La loi SRU : Vers une transformation des obligations en matière de logement social
L’article L. 302-5 du Code de la Construction et de l’Habitation a récemment été modifié pour renforcer les obligations des communes en matière de logements sociaux. Cette révision vise à répondre à la crise du logement en France, en particulier dans les zones urbaines.
Contexte factuel
La loi SRU (Solidarité et Renouvellement Urbains), adoptée en 2000, impose aux communes un quota de logements sociaux.
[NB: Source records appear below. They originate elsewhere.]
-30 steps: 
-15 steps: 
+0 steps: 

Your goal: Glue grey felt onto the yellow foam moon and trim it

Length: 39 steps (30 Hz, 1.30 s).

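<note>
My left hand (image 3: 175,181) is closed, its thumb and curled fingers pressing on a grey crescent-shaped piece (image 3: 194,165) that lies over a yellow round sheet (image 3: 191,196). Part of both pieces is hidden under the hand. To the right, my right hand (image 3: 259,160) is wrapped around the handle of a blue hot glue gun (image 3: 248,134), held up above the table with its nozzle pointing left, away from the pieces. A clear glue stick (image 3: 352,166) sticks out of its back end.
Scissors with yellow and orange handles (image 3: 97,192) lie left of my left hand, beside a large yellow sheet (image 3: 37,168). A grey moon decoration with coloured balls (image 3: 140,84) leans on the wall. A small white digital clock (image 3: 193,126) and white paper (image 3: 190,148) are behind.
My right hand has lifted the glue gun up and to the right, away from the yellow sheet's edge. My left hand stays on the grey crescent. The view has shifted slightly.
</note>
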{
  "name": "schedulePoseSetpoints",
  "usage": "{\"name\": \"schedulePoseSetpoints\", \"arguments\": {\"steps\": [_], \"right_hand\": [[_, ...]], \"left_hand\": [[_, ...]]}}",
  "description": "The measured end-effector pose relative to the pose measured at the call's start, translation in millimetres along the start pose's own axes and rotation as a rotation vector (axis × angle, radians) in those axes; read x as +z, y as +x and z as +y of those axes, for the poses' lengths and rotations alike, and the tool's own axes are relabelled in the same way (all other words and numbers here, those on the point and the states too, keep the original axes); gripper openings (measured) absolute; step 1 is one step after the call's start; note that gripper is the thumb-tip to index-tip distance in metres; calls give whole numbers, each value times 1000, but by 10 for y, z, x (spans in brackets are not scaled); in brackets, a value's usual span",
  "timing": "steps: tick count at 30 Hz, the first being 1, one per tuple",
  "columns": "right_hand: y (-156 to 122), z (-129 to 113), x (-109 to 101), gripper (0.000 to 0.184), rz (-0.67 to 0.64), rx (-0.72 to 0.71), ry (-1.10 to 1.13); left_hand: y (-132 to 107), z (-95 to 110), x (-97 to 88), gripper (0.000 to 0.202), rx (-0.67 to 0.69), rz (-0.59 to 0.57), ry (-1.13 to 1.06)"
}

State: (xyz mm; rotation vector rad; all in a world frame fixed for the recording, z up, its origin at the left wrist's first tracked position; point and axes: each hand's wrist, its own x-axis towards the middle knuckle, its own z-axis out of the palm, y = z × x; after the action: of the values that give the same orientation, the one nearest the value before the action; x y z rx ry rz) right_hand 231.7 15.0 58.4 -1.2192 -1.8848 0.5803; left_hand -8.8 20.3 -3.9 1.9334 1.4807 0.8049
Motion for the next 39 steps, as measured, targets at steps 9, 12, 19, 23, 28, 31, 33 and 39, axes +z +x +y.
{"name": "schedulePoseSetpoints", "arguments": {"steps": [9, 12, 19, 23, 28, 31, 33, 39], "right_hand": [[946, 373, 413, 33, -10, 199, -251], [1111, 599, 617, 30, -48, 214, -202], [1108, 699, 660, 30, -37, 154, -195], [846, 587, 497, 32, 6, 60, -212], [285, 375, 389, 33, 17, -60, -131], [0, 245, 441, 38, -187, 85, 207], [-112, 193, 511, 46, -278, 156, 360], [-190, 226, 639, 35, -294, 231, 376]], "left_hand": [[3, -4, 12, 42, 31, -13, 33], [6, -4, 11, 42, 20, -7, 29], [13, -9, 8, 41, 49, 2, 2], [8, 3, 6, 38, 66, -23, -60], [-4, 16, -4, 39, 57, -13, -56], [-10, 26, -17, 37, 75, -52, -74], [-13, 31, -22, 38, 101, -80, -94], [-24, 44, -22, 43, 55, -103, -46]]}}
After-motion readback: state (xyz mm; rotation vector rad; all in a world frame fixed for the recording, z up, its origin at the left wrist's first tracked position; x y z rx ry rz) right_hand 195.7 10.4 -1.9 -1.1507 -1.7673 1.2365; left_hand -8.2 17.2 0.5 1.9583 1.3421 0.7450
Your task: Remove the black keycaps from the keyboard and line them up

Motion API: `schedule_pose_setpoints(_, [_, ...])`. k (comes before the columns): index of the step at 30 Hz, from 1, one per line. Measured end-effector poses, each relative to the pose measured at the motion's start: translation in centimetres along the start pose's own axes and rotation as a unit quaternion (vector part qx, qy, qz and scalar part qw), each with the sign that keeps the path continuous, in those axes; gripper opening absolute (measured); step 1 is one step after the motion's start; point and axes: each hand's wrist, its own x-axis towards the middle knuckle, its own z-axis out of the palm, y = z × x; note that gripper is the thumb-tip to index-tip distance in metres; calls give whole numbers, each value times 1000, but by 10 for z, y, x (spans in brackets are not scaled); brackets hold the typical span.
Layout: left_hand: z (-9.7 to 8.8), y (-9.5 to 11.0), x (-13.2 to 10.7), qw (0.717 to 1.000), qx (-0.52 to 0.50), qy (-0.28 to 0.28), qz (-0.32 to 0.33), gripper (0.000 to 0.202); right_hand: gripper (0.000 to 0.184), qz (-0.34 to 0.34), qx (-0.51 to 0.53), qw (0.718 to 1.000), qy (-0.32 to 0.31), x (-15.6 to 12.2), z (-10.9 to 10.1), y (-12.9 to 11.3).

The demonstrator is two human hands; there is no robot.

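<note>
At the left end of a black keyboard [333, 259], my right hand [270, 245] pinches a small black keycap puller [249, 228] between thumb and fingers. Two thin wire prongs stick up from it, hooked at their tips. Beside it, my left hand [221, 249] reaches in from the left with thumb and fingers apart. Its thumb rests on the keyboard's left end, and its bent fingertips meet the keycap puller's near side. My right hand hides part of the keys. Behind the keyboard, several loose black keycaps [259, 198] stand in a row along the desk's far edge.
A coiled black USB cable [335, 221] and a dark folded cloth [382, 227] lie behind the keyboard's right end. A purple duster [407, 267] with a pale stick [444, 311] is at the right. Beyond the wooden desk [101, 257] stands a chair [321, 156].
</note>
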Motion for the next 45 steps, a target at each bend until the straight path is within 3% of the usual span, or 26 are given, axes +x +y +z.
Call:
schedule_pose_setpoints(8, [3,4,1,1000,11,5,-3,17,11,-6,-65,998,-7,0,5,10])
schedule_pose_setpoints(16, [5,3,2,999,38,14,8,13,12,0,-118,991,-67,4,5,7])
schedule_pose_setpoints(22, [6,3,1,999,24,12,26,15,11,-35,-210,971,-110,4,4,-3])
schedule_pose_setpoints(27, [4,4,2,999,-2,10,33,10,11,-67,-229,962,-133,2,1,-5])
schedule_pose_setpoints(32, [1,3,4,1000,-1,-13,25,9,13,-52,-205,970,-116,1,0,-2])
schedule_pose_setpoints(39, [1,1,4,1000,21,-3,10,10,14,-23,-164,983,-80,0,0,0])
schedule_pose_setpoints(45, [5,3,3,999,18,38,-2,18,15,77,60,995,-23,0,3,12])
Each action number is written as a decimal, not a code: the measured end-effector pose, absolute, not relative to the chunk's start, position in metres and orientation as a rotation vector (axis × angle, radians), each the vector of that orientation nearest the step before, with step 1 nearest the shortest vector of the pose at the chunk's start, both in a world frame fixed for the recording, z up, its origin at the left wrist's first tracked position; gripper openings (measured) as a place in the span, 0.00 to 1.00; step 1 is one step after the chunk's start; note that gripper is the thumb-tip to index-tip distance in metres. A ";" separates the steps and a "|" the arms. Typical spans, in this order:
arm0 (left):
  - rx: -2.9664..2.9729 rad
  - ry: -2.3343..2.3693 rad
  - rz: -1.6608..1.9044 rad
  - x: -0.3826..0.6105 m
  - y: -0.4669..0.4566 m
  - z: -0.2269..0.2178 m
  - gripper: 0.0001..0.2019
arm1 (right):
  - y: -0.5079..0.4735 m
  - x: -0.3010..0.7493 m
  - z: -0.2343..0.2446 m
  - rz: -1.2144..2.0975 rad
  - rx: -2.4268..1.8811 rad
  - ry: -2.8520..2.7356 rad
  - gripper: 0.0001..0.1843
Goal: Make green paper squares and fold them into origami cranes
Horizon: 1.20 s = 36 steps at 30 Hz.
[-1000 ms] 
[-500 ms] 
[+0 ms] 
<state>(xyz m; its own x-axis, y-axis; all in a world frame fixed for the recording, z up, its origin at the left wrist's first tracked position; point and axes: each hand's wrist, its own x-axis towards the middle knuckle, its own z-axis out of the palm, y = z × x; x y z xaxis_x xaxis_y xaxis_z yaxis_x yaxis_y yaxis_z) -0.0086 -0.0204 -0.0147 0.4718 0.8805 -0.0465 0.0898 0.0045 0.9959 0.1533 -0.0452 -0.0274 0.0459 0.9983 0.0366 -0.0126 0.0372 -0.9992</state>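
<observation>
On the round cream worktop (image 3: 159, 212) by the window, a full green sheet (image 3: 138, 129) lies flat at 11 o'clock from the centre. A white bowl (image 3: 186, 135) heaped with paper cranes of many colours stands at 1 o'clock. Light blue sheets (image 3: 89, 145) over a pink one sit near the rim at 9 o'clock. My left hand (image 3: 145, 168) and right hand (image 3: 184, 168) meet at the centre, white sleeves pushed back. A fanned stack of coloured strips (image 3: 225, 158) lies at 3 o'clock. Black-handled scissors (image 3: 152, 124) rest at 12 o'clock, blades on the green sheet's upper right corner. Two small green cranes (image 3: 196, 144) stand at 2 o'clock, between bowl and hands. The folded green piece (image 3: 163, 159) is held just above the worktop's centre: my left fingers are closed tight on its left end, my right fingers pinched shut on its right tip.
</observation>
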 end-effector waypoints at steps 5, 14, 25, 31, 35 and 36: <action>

Actuellement, les communes de l’unité urbaine de Paris doivent avoir au moins 25 % de logements locatifs sociaux, tandis que celles du reste du territoire doivent atteindre un minimum de 20 %. Ces exigences concernent les communes dont la population est d’au moins 1 500 habitants à Paris et 3 500 ailleurs, intégrées dans des agglomérations ou des établissements publics de coopération intercommunale (EPCI) de plus de 50 000 habitants.
Données ou statistiques
À la date de référence, moins de 25 % des résidences principales dans certaines communes sont des logements locatifs sociaux. En outre, un décret du Conseil d’État déterminera la liste des communes concernées, en tenant compte du rapport entre les demandes de logements sociaux et les emménagements annuels.
Conséquence directe
Cette transformation des obligations vise à améliorer l’accès au logement pour les populations à revenus modestes et à lutter contre la précarité résidentielle. L’objectif est de garantir un équilibre territorial et de favoriser la mixité sociale dans les communes concernées.
Source : Code de la Construction et de l’Habitation.